Jakarta, Ahad.co.id- Puluhan massa yang menamakan dirinya Komite Milenial Anti Korupsi (KOMIK) menggeruduk kantor Kementerian Tenaga Kerja (Kemenaker) RI, Jumat petang (13/3/2020).
Massa meminta pengelolaan Program Sistem Penempatan Satu Kanal (SPSK) di APJATI (Asosiasi Perusahaan Jasa Tenaga Kerja Indonesia) di kembalikan pada negara melalui Kemenaker RI atau BNP2TKI (BP2MI).
Agus L Koordinator KOMIK mengatakan, program SPSK harusnya menjadi jalan untuk memberikan perlindungan kepada Pekerja Migran Indonesia (PMI). Namun, SPSK kini terancam hanya menjadi kegiatan bisnis dan mengabaikan aspek perlindungan dan budaya bisnis yang sehat karena dimonopoli oleh satu asosiasi yakni APJATI.
Program SPSK seharusnya adalah kanal pemerintah, bukan kanal organisasi masyarakat non laba seperti APJATI. Jika pelaksanaan SPSK hanya dimonopoli oleh satu asosiasi maka sudah dipastikan akan melenceng dari tujuan awal.
“Aparat pemerintah juga harus bertindak tegas mengawal penuh proses penempatan satu kanal. Jangan sampai swasta dalam pelaksanaan SPSK memanfaatkan kelengahan aparat karena memiliki hak yang terlalu besar di lapangan”, tegas Agus Di Kantor Kemenaker RI Jakarta, Jumat (13/3/2020).
Agus menjelaskan, dasar dari monopoli yang dilakukan APJATI berawal dari Kepmenaker 291/2019 di mana menaker sebelumnya M. Hanif Dakhiri secara tersirat memberi kekuasaan yang sangat besar kepada APJATI. Kepmen dimaksud pernah diajukan PTUN (Pengadilan Tata Usaha Negara) bahkan ada sekelompok masyarakat yang melaporkan ke KPK (Komisi Pemberantasan Korupsi) karena rawan terjadi korupsi.
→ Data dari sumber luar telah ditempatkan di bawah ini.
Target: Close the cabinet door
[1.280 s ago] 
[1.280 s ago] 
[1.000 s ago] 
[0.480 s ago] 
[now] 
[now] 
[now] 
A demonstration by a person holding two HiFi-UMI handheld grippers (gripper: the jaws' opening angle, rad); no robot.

Oleh karena itu kami kata Agus, meminta Menteri Tenaga Kerja (Menaker) yang baru untuk melakukan evaluasi menyeluruh rencana pelaksanaan penempatan TKI satu kanal atau Sistem Penempatan Satu Kanal (SPSK) sesuai dengan aturan yang berlaku dan menghindarkan terjadinya monopoli. Menaker untuk meneliti kembali proses birokrasi dari SPSK yang terlalu memberi kekuasaan kepada swasta dalam melakukan lobby lobby di negara penempatan dan proses administrasi agar sesuai dengan ketentuan undang-undang yang berlaku, ungkap Agus.
Agus mendesak kepada lembaga negara seperti Kedubes RI di Riyadh, Kemenaker RI dan BNP2TKI (BP2MI) untuk menindak tegas oknum pejabat yang menyalahgunakan program SPSK untuk keuntungan pribadi. Mendesak Program SPSK di kembalikan pengelolaannya kepada negara melalui Kemenaker atau BNP2TKI (BP2MI).
“Pemerintah harus mengambil alih pelaksanaan SPSK menjadi program G to G dan tidak memberikan kekuasaan terlalu besar kepada swasta karena bertentangan dengan asas perlindungan kepada Pekerja Migran Indonesia”, pungkasnya.